My thoughts were disturbed by loud voices. A black postman and a white woman who is pushing a bike loudly discuss the Caribbean. “Oooowh!” she keeps exclaiming, “you don’t say!” He is telling her how Surinam was once Dutch and Curaçao still is.
“That’s right” I say and they both turn to me.
“You see?” he says to her and explains to me, “she knows nothing, and she’s from here.”
In her thick Asterdam accent she explains: “I was taken out of school at the age of 14 so, hey,” and she throws her arm in the air.
“You know other things we don’t know,” I say.
“You’re damn right I do,” she says.
I hate to think in clichés, but it’s clear to me this woman has lived on the streets, has roamed them, stolen from tourists, worked in prostitution, been on drugs. Her eyes shift slightly when she speaks, her voice is as much raspy as it is loud, her face shows more lines than her age would merit. She has a few tattoos, and peroxide blonde hair.
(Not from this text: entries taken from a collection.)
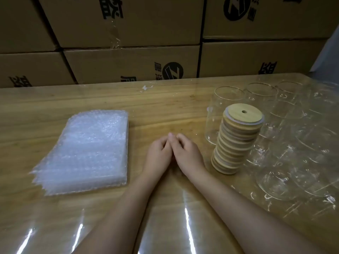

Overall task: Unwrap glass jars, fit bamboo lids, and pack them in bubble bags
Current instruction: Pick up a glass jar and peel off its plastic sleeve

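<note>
Both hands idle mid-table (165,107), side by side, fingertips touching. Left hand (159,153) and right hand (189,153): each grip loosely curled, pinching nothing.

Bags (86,153): flat stack, left of the hands. Lids (236,142): leaning stack just right of the right hand, top lid with a centre hole. Jars (227,101): cluster at right, behind and beside the lids; most seem to sit under clear film (300,182), hard to tell which are bare. Cartons (128,59) stacked at far edge.

Step, as judged: start of a cycle, nothing in hand. Next move likely calls for the right hand to reach past the lids for a jar without knocking the stack, then strip the film.
</note>
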Available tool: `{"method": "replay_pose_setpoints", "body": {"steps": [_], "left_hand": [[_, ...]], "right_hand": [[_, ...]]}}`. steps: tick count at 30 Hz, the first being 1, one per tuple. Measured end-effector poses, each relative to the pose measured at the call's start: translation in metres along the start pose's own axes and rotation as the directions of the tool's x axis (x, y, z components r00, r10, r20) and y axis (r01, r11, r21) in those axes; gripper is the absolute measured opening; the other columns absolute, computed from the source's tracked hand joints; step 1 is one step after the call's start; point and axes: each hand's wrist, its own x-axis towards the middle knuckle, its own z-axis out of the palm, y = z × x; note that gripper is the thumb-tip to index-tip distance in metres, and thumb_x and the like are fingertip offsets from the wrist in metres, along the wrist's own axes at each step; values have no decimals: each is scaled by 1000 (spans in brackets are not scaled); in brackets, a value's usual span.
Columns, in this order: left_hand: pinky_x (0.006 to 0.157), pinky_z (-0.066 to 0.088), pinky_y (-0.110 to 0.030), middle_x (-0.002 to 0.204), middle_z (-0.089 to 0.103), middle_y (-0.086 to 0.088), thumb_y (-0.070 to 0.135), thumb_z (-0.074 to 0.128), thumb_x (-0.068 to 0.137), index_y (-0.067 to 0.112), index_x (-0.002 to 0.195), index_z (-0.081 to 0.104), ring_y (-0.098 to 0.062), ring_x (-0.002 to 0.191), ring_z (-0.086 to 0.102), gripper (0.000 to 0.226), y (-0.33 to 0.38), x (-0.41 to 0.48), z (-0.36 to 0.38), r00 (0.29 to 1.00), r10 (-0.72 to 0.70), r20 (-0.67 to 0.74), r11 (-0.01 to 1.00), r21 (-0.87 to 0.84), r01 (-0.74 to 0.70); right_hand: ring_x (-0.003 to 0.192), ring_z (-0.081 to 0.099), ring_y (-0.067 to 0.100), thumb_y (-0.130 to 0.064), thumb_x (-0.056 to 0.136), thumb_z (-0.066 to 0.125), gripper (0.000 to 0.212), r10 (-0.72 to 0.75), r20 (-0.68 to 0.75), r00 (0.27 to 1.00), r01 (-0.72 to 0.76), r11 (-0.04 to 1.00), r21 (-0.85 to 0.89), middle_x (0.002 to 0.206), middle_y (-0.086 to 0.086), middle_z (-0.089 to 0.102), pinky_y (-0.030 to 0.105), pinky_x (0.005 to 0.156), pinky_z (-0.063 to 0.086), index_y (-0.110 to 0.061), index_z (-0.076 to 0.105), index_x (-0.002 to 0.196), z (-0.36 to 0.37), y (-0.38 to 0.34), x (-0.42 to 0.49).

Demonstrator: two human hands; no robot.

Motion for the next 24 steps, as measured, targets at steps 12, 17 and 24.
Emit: {"method": "replay_pose_setpoints", "body": {"steps": [12,17,24], "left_hand": [[73,44,-12,99,59,6,35,66,88,25,101,54,-4,86,55,21,57,63,14,993,39,108,994,101,-50],[98,48,-30,150,36,0,22,76,80,29,153,8,-19,127,46,100,74,88,29,815,-9,579,994,92,-54],[110,38,-37,152,32,5,19,75,81,29,153,2,-23,138,37,103,61,95,47,760,5,649,996,62,-60]], "right_hand": [[87,60,38,-32,97,38,22,26,20,999,-24,997,-70,91,13,67,38,66,43,-25,52,80,-1,0,2],[84,58,40,-35,97,37,22,31,54,998,-27,997,-77,88,16,65,34,65,36,-29,44,76,-1,2,4],[86,60,40,-28,95,39,23,48,53,997,-40,989,-141,93,16,67,33,63,34,-23,44,74,1,7,7]]}}
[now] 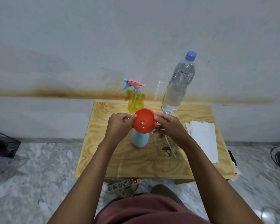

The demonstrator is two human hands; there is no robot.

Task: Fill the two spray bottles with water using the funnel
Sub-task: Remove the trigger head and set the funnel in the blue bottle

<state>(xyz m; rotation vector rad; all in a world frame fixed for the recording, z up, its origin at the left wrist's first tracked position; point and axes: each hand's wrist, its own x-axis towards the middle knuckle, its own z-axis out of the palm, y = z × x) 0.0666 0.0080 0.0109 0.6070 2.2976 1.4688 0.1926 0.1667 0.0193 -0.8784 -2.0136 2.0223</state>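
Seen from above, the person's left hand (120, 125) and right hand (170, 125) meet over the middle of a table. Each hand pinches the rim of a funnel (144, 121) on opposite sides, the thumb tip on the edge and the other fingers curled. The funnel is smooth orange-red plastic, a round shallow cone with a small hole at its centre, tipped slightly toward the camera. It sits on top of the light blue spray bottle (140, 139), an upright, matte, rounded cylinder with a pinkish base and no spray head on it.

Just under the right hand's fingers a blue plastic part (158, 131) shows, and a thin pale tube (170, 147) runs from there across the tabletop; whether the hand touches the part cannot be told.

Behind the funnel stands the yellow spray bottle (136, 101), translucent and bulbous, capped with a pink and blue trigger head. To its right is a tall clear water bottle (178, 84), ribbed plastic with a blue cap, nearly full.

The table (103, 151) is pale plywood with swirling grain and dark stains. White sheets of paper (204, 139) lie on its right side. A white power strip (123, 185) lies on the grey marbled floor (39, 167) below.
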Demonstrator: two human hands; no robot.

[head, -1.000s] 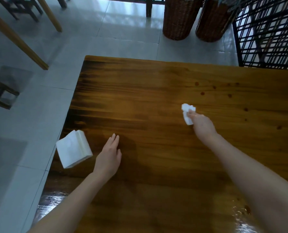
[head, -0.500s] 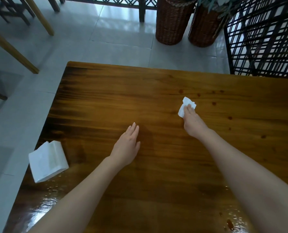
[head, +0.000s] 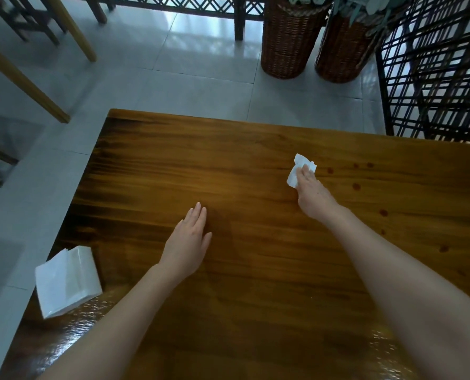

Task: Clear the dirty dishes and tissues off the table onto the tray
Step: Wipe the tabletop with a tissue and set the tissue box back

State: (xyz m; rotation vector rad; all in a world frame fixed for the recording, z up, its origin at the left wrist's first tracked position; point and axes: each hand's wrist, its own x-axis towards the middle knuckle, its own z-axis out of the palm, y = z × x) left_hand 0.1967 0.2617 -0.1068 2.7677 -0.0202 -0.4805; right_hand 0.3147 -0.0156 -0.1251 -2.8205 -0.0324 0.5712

She touches me on speaking, “I give tours of this area and yet I know nothing of our history,” she laughs, “different tours though,” and she hands me a card:
Amsterdam Underground City Walks. Stories of the Streets.
“I know these streets in a way noone else knows,” and out comes a torrent of words about – indeed – how she lived on the streets, stole from tourists, worked in…
“Are you clean now?” I ask.
She explains she was gang-raped a few years ago and it freaked her out. This is when she decided to come clean.
“With falls back into it, you know. You never clean up in one go.”
We chat a little while longer, animatedly, our conversation is intermixed with her saying “have a look at the site, no obligations, just visit it”, a few times.
On leaving, we shake hands, I move my purse from my right hand to the left.
“Oh that would not have been safe with me a few years ago.”
I walk away, and turn to watch her leave. Her cool looking dungarees, her latest fashion slippers, her accent as she speaks to someone else passing. She knows more of history than she realizes.
The main character in my novel is a prostitute in Amsterdam.
I have a card now. Even a person.
Things only happen in life when you get up off your chair. And sometimes, they happen for a reason.